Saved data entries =
-------------------------

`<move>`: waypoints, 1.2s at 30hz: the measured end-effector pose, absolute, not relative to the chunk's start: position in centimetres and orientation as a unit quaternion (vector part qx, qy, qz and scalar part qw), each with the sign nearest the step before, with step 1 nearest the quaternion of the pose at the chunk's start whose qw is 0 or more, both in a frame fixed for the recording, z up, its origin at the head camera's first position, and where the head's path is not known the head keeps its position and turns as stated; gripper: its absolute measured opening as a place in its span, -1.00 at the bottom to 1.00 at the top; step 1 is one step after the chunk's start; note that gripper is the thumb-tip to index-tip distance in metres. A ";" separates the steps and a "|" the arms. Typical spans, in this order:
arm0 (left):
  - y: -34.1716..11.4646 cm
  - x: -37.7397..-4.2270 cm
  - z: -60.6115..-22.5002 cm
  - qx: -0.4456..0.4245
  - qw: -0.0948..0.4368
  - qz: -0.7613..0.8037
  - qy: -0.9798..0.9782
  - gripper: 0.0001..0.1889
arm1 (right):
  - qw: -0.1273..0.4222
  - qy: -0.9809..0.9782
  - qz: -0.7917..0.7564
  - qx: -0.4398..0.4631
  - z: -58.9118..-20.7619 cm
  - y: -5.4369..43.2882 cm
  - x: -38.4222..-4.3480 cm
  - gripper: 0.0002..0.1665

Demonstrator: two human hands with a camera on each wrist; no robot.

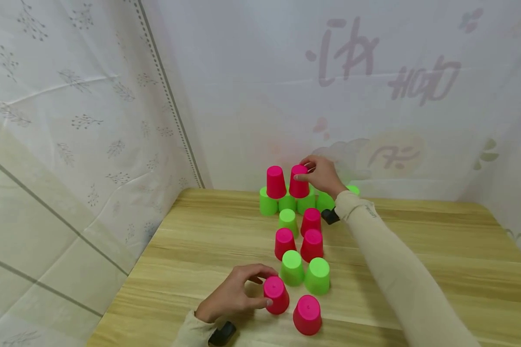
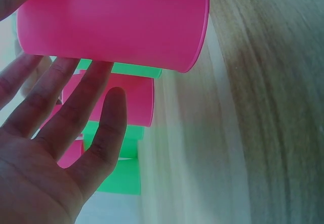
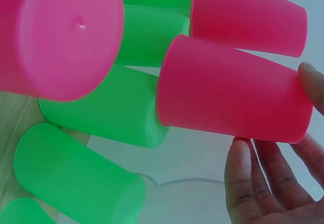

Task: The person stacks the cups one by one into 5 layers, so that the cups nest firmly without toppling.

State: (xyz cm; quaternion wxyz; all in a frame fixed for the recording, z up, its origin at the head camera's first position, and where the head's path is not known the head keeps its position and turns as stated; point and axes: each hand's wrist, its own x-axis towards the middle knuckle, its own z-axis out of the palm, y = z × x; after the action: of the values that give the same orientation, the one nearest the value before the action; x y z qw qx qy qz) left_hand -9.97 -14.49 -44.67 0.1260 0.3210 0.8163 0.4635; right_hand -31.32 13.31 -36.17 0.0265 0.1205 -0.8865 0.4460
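Note:
At the back, my right hand (image 1: 323, 174) holds a pink cup (image 1: 299, 182) near its top, with thumb and fingers on opposite sides. That cup is upside down on a row of upturned green cups (image 1: 268, 202), beside another pink cup (image 1: 276, 183) on the same row. In the right wrist view the held cup (image 3: 235, 89) meets the green cups (image 3: 109, 107) at its rim. Near the front, my left hand (image 1: 239, 291) grips an upturned pink cup (image 1: 276, 295) between thumb and fingers. Its rim is close to the table in the left wrist view; contact is unclear.
Between the hands stand upturned cups in loose pairs, green (image 1: 317, 275) and pink (image 1: 312, 245). A lone pink cup (image 1: 307, 315) is at the front. The wooden table (image 1: 191, 241) meets a printed curtain (image 1: 243, 96) behind and a patterned one (image 1: 69, 144) at left.

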 end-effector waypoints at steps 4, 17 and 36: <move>-14.4 -9.9 -44.9 0.323 0.127 0.464 0.815 -0.50 | 0.028 -0.888 0.444 0.116 -36.3 13.2 -31.3 -0.44; -14.1 -9.9 -44.6 0.348 0.120 0.459 0.808 -0.53 | 0.009 -0.885 0.450 0.121 -36.4 13.6 -31.2 -0.30; -14.3 -10.2 -37.9 0.430 0.043 0.427 0.795 -0.55 | 0.025 -0.880 0.459 0.122 -34.6 15.1 -29.9 -0.32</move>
State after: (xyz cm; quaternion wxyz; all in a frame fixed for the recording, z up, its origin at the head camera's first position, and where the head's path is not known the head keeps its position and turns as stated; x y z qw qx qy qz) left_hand -10.24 -14.26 -37.85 0.0432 0.4296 0.7946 0.4269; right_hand -29.85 15.12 -34.62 0.0247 0.1215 -0.8799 0.4587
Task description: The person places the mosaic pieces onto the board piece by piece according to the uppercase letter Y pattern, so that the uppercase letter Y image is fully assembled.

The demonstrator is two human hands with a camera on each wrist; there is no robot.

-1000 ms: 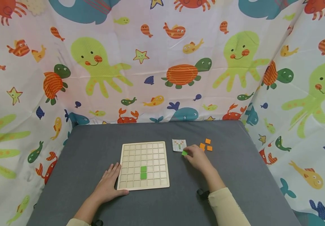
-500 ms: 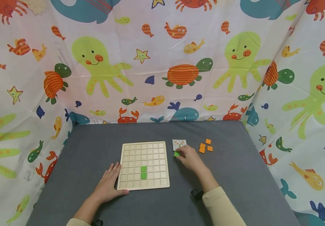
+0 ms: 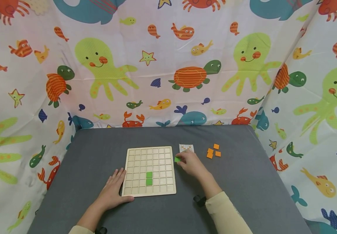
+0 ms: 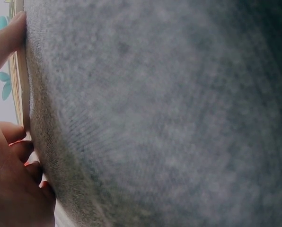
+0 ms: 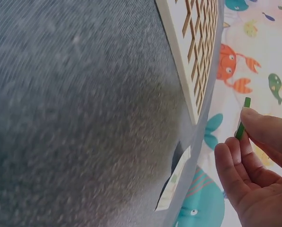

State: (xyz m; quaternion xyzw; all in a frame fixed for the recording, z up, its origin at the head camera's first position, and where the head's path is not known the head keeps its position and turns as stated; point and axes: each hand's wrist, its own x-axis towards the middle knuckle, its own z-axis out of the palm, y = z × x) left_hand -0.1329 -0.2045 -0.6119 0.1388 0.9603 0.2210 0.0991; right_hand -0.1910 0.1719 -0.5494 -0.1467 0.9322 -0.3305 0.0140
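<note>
A pale wooden grid board (image 3: 133, 167) lies on the grey table, with two green square tiles (image 3: 149, 178) set one above the other in its lower middle cells. My left hand (image 3: 110, 191) rests at the board's lower left corner, fingers along the left side and thumb along the front edge. Between thumb and fingertips my right hand (image 3: 192, 164) pinches another green tile (image 5: 242, 118), held just off the board's right edge. In the right wrist view that tile shows edge-on, raised over the table.
A small printed pattern card (image 3: 186, 148) lies right of the board, partly hidden by my right hand. Several orange tiles (image 3: 218, 154) lie further right. A curtain (image 3: 162, 71) with sea animals stands behind the grey table (image 3: 104, 146).
My right hand has moved left with the green tile, from beside the orange tiles to the board's right edge. The left hand and the board have stayed in place.
</note>
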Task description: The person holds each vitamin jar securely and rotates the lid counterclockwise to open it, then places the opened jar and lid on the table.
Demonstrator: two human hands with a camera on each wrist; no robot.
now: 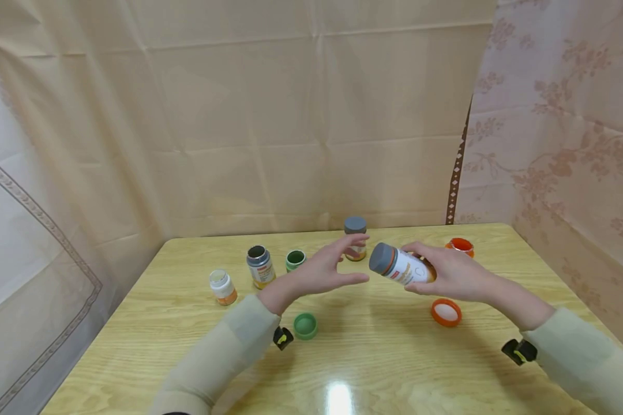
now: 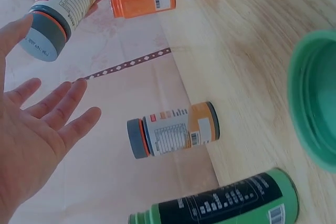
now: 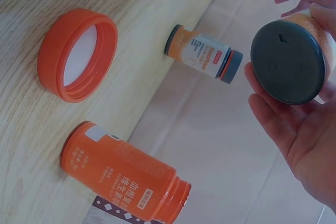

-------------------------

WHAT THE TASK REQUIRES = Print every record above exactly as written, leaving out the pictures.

RESPONSE TO THIS EXERCISE =
`<move>`: waypoints, 1.2s at 30hz: the measured end-effector pose, absolute, not relative to the chunk's start: position in centimetres and orientation as a unit quaternion (vector part qx, qy, qz and scalar part qw), each with the sign nearest the step before, with step 1 nearest the quaternion of the pose at the chunk's start whose qw is 0 or more, both in a frame fixed for the recording, z up, its origin at the head camera's first position, and where the head's path is not known the head keeps its position and turns as stated; gripper: its absolute measured opening as a place in its span, -1.00 at the bottom to 1.00 at the top; step 1 is one step after the chunk's start; note that gripper is the thumb-tip to index-tip distance in metres. A ";" separates the steps and a "|" the arms. Typical spans, in this order:
arm0 (left):
  - y: -34.1716..11.4646 cm
  - x: -37.7397..-4.2270 cm
  - z: -60.6115..-22.5002 cm
  - qx: -0.4456..0.4245
  - qw: -0.0948..0.4368
  - qz: -0.7613..0.8037
  - qy: -0.9798..0.9782
  - gripper: 0.0001..0.1889
arm1 (right):
  - qw: -0.1273..0.4222
  - qy: -0.9809..0.9782
  - qz: -0.7917..0.7564
  - qx: -0.4398..0.4631
  - z: -58.9118..-20.7619 cm
  - y: -5.4369..43.2882 cm
  - x: -38.4222..-4.3480 cm
  - gripper: 0.0002..0.1665

Demonstrator: two human hands with a camera on each wrist; no robot.


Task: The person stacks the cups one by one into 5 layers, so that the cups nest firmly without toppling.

State: (xyz cm; quaternion wxyz; all in a frame fixed for the recording, z up, its origin at the head camera's first position, and where the head's path is not known the head keeps its position and turns as stated; point and axes: each hand's wrist, its own x-axis towards the middle knuckle, its own z-axis out of the palm, y = z × x; after the action: of the values that give the same orientation, the one nearest the value before the action; x y z qw qx qy qz) left_hand -9.97 -14.49 -44.67 0.1260 0.3210 0.8163 0.4635; right_hand -31.32 13.31 -36.17 0.0265 0.1205 -0.8865 0.4460
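Note:
At the back, my right hand (image 1: 323, 174) holds a pink cup (image 1: 299, 182) near its top, with thumb and fingers on opposite sides. That cup is upside down on a row of upturned green cups (image 1: 268, 202), beside another pink cup (image 1: 276, 183) on the same row. In the right wrist view the held cup (image 3: 235, 89) meets the green cups (image 3: 109, 107) at its rim. Near the front, my left hand (image 1: 239, 291) grips an upturned pink cup (image 1: 276, 295) between thumb and fingers. Its rim is close to the table in the left wrist view; contact is unclear.
Between the hands stand upturned cups in loose pairs, green (image 1: 317, 275) and pink (image 1: 312, 245). A lone pink cup (image 1: 307, 315) is at the front. The wooden table (image 1: 191, 241) meets a printed curtain (image 1: 243, 96) behind and a patterned one (image 1: 69, 144) at left.
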
 end-effector waypoints at steps 4, 17 and 36: <move>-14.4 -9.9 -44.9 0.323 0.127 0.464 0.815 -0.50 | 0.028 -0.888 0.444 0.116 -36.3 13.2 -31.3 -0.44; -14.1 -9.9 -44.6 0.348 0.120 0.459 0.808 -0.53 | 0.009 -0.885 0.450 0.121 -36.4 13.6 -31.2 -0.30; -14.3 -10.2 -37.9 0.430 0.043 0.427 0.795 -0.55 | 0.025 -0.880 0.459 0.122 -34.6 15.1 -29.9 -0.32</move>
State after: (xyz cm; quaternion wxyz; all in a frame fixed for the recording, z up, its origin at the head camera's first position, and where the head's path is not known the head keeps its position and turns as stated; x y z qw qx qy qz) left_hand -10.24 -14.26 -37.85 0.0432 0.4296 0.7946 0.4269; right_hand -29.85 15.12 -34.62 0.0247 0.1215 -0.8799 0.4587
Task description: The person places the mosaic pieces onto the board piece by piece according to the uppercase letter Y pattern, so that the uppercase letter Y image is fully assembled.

The demonstrator is two human hands with a camera on each wrist; there is no robot.

-1000 ms: 
-500 ms: 
+0 ms: 
+0 ms: 
+0 ms: 

State: (xyz m; quaternion xyzw; all in a frame fixed for the recording, z up, its origin at the head camera's first position, and where the head's path is not known the head keeps its position and turns as stated; point and axes: each hand's wrist, its own x-axis towards the middle knuckle, its own z-axis out of the palm, y = z × x) left_hand -0.1329 -0.2045 -0.6119 0.1388 0.9603 0.2210 0.0991; right_hand -0.1910 0.1719 -0.5494 -0.1467 0.9322 -0.3305 0.0140
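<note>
A pale wooden grid board (image 3: 133, 167) lies on the grey table, with two green square tiles (image 3: 149, 178) set one above the other in its lower middle cells. My left hand (image 3: 110, 191) rests at the board's lower left corner, fingers along the left side and thumb along the front edge. Between thumb and fingertips my right hand (image 3: 192, 164) pinches another green tile (image 5: 242, 118), held just off the board's right edge. In the right wrist view that tile shows edge-on, raised over the table.
A small printed pattern card (image 3: 186, 148) lies right of the board, partly hidden by my right hand. Several orange tiles (image 3: 218, 154) lie further right. A curtain (image 3: 162, 71) with sea animals stands behind the grey table (image 3: 104, 146).
My right hand has moved left with the green tile, from beside the orange tiles to the board's right edge. The left hand and the board have stayed in place.
</note>
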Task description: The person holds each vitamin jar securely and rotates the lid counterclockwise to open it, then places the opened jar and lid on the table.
Demonstrator: two human hands with a camera on each wrist; no robot.
now: 
now: 
now: 

No further output is needed for this exercise.